Times paywall thinking

A few early observations on yesterday’s announcement by The Times that they will charge for online access as of June. (Disclosure: I worked for The Times until 2009).

1. While this is an experiment – and to be welcomed as that – it is not likely to have been done without plenty of market surveys. News International, The Times parent company in London, is an outfit with a heavy research habit. By definition, this kind of consumer behaviour isn’t easy to predict but it’s not as if they will just have wandered into it blind. The Editor of The Times James Harding may be fronting and the site is getting a revamp, but this is a business strategy decision, not primarily an editorial one.

2. The price point is incredibly low. Most research suggests a conversion rate between 5% (reckoned pretty good) and 10% (stratospheric). Nowhere in this range do they make much money at this retail price. We have to assume that they hope to crank the price up as time goes on.

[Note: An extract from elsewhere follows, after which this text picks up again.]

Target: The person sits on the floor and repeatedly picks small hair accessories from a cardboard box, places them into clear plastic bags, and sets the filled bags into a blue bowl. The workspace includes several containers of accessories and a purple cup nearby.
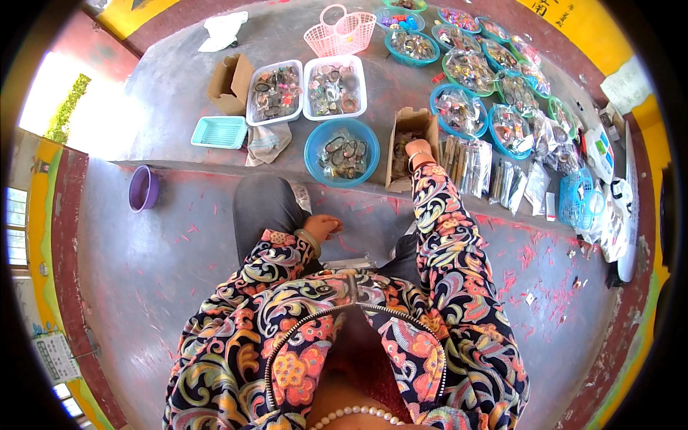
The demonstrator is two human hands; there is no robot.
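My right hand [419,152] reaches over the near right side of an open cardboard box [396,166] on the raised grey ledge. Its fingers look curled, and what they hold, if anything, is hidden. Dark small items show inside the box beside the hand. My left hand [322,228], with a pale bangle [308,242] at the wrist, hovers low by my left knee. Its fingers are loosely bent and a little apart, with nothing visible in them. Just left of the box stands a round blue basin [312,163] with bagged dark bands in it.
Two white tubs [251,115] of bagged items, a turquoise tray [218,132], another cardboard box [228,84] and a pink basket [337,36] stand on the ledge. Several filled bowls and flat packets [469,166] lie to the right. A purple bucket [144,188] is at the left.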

But the pivot of that strategy has to be achieving steady increases in the perceived value of the product. As I’ve argued, most newspapers don’t fully realise how far that perception of value has dropped over a long period.

3. The themes of any raise-the-value strategy are likely to be engagement, premium, loyalty. Every newspaper website has been cutting and re-cutting its online visitor figures to try to work out who among them can count as loyal, regular readers. Who comes once a month? Who comes once a week? Expect these people, the core of the people who may now pay, to be offered perks, extras and goodies. The God being worshipped here, the dominant imperative, is ARPU (Average Revenue Per User).